§ **DIRECTIONS FOR THIS TASK**:
Print each entry below precisely as it reads.

[Items from a dataset]

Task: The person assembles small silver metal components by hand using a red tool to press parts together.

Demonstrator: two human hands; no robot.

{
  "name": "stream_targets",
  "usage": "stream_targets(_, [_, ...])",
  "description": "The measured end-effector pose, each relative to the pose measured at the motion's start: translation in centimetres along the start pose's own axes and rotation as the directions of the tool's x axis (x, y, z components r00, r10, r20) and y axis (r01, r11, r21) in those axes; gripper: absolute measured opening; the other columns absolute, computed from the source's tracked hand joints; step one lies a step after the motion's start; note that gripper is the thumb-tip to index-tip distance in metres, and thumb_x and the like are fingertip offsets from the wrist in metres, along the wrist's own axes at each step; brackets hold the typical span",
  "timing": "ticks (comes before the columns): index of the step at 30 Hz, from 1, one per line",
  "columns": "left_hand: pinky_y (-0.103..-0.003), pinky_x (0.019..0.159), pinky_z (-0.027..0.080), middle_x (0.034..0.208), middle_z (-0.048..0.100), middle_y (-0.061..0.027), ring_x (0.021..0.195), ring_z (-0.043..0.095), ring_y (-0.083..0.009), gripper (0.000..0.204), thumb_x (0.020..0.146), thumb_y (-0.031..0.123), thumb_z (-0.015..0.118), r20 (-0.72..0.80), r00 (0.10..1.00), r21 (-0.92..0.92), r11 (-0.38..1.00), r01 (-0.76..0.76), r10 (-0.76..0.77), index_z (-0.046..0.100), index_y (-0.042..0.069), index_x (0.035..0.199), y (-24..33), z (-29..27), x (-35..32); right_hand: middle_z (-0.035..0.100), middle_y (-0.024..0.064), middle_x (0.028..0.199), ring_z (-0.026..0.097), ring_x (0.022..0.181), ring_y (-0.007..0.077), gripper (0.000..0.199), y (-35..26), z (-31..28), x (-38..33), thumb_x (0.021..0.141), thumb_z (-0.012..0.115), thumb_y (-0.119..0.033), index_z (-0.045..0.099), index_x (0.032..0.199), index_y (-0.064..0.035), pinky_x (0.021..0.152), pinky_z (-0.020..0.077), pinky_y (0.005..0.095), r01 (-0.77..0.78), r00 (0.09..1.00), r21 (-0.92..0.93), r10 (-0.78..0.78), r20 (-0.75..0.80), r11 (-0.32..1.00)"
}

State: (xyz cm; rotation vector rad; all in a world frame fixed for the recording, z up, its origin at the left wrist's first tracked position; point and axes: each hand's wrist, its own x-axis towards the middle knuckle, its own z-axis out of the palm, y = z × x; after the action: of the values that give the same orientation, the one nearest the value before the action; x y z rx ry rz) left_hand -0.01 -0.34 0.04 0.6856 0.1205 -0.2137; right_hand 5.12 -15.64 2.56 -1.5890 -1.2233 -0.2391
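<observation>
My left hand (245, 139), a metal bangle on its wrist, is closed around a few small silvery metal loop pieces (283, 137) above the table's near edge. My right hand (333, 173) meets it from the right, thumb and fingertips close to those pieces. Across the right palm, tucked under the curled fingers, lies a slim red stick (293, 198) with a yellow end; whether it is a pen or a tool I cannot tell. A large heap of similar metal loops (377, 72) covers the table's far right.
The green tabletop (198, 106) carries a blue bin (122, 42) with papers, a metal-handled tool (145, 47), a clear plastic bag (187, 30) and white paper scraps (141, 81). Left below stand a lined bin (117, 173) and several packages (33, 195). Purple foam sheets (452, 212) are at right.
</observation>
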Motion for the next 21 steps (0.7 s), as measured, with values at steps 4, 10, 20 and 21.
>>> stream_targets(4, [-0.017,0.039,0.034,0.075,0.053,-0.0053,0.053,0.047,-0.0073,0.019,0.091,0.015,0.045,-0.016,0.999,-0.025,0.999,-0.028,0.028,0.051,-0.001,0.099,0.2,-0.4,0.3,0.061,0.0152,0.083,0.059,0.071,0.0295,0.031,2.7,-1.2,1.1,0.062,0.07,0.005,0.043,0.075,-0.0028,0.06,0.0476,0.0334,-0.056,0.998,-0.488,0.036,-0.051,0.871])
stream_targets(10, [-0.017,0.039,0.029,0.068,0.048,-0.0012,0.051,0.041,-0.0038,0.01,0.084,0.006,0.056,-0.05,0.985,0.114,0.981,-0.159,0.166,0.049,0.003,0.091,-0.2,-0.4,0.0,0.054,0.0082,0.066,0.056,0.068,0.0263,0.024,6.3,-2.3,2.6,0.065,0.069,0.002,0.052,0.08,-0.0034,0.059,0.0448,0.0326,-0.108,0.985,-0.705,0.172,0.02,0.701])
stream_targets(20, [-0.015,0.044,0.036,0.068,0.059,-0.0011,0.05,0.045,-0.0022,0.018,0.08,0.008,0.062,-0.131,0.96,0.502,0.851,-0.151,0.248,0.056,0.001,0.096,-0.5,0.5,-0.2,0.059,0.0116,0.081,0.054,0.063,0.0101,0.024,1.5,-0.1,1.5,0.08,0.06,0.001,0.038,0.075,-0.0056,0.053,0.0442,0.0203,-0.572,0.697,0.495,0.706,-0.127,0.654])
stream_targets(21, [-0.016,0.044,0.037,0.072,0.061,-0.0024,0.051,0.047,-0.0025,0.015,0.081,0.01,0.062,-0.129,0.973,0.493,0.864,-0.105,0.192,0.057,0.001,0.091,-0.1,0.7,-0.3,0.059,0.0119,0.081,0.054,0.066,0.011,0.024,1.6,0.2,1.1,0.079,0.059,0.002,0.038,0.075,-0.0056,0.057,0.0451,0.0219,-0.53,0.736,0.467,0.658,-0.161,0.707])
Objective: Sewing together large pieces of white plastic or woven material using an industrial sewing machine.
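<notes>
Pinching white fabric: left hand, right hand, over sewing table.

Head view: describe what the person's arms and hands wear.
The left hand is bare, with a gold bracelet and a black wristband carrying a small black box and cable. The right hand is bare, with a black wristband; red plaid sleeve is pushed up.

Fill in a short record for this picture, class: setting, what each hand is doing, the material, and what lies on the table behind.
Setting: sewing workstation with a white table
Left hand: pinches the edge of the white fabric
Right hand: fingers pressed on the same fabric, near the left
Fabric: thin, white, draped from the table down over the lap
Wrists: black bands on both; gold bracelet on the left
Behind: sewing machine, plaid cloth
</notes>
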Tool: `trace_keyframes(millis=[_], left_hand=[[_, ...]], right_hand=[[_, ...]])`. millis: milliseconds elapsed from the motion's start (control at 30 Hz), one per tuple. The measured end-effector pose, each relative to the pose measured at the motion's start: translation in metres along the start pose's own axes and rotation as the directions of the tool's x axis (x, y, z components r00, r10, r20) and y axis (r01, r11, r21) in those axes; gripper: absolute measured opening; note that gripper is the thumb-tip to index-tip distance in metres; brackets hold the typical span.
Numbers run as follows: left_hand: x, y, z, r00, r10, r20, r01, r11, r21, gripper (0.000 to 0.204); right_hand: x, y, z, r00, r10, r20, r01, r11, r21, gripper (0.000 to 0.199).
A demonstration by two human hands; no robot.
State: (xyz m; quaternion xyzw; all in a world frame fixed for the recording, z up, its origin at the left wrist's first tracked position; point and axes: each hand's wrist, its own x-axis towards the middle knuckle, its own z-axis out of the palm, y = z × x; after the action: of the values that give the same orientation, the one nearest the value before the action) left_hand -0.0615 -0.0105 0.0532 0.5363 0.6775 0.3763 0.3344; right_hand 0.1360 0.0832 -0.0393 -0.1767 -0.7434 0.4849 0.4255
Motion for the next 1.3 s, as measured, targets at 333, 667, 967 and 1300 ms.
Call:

§ **RESULT BELOW**:
Task: The person assembles small silver metal components by hand using a red tool to press parts together.

Demonstrator: two human hands; no robot.

{
  "name": "stream_targets",
  "usage": "stream_targets(_, [_, ...])",
  "description": "The measured end-effector pose, each relative to the pose measured at the motion's start: translation in centimetres along the start pose's own axes and rotation as the directions of the tool's x axis (x, y, z components r00, r10, r20) and y axis (r01, r11, r21) in those axes; gripper: absolute measured opening; the other columns absolute, computed from the source's tracked hand joints; step one lies a step after the motion's start; note that gripper is the thumb-tip to index-tip distance in metres, and thumb_x and the like are fingertip offsets from the wrist in metres, along the wrist's own axes at each step; brackets hold the typical span",
  "timing": "ticks (comes before the columns): index of the step at 30 Hz, from 1, one per line",
  "columns": "left_hand: pinky_y (-0.103..-0.003), pinky_x (0.019..0.159), pinky_z (-0.027..0.080), middle_x (0.034..0.208), middle_z (-0.048..0.100), middle_y (-0.061..0.027), ring_x (0.021..0.195), ring_z (-0.043..0.095), ring_y (-0.083..0.009), gripper (0.000..0.204), thumb_x (0.020..0.146), thumb_y (-0.031..0.123), thumb_z (-0.015..0.118), r20 (-0.72..0.80), r00 (0.10..1.00), r21 (-0.92..0.92), r11 (-0.38..1.00), r01 (-0.76..0.76), r10 (-0.76..0.77), index_z (-0.046..0.100), index_y (-0.042..0.069), index_x (0.035..0.199), y (-24..33), z (-29..27), x (-35..32); right_hand: middle_z (-0.035..0.100), middle_y (-0.024..0.064), middle_x (0.028..0.199), ring_z (-0.026..0.097), ring_x (0.022..0.181), ring_y (-0.007..0.077), gripper (0.000..0.199), y (-35..26), z (-31..28), x (-38..33), thumb_x (0.021..0.141), thumb_z (-0.012..0.115), thumb_y (-0.119..0.033), index_z (-0.045..0.099), index_x (0.032..0.199), index_y (-0.064..0.035), pinky_x (0.021..0.152), pinky_z (-0.020..0.077), pinky_y (0.005..0.095), r01 (-0.77..0.78), r00 (0.09..1.00), r21 (-0.92..0.93), r10 (-0.78..0.78), r20 (-0.75..0.80), r11 (-0.32..1.00)"
}

State: (xyz cm; rotation vector rad; all in a world frame fixed for the recording, z up, its origin at the left wrist's first tracked position; point and axes: each hand's wrist, its own x-axis towards the middle knuckle, its own z-axis out of the palm, y = z × x; after the action: of the values that give the same orientation, the one nearest the value before the action; x y z rx ry rz) left_hand -0.01 -0.34 0.04 0.6856 0.1205 -0.2137; right_hand 5.12 -15.64 2.56 -1.5890 -1.2233 -0.2391
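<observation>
My left hand (245, 139), a metal bangle on its wrist, is closed around a few small silvery metal loop pieces (283, 137) above the table's near edge. My right hand (333, 173) meets it from the right, thumb and fingertips close to those pieces. Across the right palm, tucked under the curled fingers, lies a slim red stick (293, 198) with a yellow end; whether it is a pen or a tool I cannot tell. A large heap of similar metal loops (377, 72) covers the table's far right.
The green tabletop (198, 106) carries a blue bin (122, 42) with papers, a metal-handled tool (145, 47), a clear plastic bag (187, 30) and white paper scraps (141, 81). Left below stand a lined bin (117, 173) and several packages (33, 195). Purple foam sheets (452, 212) are at right.
</observation>
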Motion for the next 21 steps (0.7 s), as measured, with values at steps 4, 10, 20 and 21.
>>> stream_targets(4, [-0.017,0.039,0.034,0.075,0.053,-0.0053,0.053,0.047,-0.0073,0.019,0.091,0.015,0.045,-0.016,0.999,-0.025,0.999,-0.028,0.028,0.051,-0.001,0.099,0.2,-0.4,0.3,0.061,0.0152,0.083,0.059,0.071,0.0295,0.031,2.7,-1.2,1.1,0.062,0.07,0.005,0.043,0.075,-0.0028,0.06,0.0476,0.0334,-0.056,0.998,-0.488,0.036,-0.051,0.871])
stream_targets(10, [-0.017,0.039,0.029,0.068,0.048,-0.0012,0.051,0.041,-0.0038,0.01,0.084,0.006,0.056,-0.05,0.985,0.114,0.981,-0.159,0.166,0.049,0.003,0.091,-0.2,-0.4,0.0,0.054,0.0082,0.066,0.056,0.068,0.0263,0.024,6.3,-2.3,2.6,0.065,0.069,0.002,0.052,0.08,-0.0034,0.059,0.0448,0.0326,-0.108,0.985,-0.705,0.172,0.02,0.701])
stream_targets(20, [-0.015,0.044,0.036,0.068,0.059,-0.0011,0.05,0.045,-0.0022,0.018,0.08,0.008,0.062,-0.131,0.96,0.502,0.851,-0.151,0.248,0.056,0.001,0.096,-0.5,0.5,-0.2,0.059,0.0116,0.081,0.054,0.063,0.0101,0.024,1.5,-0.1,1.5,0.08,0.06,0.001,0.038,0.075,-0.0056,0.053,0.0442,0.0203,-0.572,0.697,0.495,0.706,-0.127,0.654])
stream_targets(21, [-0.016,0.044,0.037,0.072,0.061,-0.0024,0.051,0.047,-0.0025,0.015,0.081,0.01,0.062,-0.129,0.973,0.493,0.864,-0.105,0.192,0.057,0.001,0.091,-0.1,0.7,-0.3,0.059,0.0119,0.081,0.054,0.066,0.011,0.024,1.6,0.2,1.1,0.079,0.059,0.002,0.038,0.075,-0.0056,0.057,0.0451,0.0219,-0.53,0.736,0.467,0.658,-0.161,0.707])
Objective: Sewing together large pieces of white plastic or woven material using an industrial sewing machine.
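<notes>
Pinching white fabric: left hand, right hand, over sewing table.

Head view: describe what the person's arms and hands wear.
The left hand is bare, with a gold bracelet and a black wristband carrying a small black box and cable. The right hand is bare, with a black wristband; red plaid sleeve is pushed up.

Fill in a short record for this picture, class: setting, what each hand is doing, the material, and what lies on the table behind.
Setting: sewing workstation with a white table
Left hand: pinches the edge of the white fabric
Right hand: fingers pressed on the same fabric, near the left
Fabric: thin, white, draped from the table down over the lap
Wrists: black bands on both; gold bracelet on the left
Behind: sewing machine, plaid cloth
</notes>
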Tool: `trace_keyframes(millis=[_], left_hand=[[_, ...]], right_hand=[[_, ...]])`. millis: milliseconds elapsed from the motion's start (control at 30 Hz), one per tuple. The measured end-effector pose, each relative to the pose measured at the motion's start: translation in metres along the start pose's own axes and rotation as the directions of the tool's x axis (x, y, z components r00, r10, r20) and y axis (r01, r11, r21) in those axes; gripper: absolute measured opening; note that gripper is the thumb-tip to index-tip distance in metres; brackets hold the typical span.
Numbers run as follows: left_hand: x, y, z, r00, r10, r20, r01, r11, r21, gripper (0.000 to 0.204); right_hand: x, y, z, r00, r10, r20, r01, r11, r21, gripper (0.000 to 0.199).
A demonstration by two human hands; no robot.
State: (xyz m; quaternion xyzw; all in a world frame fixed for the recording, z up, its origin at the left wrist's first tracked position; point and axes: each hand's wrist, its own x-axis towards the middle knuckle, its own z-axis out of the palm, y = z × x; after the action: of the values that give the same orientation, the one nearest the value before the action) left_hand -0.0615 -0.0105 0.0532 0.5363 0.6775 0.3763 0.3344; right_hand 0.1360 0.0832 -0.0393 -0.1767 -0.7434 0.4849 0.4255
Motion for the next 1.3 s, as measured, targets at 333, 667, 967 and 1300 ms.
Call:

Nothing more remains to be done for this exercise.